TASK STATEMENT ▸
Restate each of the lines given below, word for word.

DATA PROVIDED ▸

★ ★ ★ ★

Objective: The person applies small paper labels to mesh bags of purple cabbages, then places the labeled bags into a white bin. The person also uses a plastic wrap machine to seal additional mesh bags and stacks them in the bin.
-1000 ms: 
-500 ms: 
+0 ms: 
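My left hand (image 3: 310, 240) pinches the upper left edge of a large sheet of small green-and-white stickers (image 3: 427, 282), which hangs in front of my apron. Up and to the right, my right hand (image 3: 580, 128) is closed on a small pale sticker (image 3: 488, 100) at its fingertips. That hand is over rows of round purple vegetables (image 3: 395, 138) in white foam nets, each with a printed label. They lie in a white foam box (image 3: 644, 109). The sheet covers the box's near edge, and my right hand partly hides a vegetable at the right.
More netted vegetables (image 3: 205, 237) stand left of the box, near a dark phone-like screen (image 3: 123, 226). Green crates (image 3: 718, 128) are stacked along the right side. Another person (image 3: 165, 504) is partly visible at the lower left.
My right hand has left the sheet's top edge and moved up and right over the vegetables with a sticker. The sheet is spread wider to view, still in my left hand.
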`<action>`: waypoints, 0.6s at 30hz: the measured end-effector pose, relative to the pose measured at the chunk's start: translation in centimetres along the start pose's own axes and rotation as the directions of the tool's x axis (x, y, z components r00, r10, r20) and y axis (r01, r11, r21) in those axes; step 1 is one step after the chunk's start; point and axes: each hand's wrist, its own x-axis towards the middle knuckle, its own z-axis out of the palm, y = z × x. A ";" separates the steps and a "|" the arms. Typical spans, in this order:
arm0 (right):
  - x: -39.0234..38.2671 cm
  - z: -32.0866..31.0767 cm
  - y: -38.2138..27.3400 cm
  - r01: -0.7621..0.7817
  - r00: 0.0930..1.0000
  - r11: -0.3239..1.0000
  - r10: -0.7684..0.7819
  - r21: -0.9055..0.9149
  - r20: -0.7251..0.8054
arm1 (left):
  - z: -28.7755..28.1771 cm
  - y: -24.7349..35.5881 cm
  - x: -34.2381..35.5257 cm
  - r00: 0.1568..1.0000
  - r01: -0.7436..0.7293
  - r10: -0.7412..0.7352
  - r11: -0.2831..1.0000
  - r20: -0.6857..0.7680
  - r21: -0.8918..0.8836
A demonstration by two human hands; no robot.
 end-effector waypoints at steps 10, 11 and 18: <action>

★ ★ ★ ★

ANSWER SECTION ▸
Objective: The person applies small paper labels to mesh bags of purple cabbages, then places the labeled bags into a white bin. The person also uses a plastic wrap machine to seal additional mesh bags and stacks them in the bin.
-1000 ms: 
-500 ms: 
+0 ms: 
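My left hand (image 3: 310, 240) pinches the upper left edge of a large sheet of small green-and-white stickers (image 3: 427, 282), which hangs in front of my apron. Up and to the right, my right hand (image 3: 580, 128) is closed on a small pale sticker (image 3: 488, 100) at its fingertips. That hand is over rows of round purple vegetables (image 3: 395, 138) in white foam nets, each with a printed label. They lie in a white foam box (image 3: 644, 109). The sheet covers the box's near edge, and my right hand partly hides a vegetable at the right.
More netted vegetables (image 3: 205, 237) stand left of the box, near a dark phone-like screen (image 3: 123, 226). Green crates (image 3: 718, 128) are stacked along the right side. Another person (image 3: 165, 504) is partly visible at the lower left.
My right hand has left the sheet's top edge and moved up and right over the vegetables with a sticker. The sheet is spread wider to view, still in my left hand.
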`<action>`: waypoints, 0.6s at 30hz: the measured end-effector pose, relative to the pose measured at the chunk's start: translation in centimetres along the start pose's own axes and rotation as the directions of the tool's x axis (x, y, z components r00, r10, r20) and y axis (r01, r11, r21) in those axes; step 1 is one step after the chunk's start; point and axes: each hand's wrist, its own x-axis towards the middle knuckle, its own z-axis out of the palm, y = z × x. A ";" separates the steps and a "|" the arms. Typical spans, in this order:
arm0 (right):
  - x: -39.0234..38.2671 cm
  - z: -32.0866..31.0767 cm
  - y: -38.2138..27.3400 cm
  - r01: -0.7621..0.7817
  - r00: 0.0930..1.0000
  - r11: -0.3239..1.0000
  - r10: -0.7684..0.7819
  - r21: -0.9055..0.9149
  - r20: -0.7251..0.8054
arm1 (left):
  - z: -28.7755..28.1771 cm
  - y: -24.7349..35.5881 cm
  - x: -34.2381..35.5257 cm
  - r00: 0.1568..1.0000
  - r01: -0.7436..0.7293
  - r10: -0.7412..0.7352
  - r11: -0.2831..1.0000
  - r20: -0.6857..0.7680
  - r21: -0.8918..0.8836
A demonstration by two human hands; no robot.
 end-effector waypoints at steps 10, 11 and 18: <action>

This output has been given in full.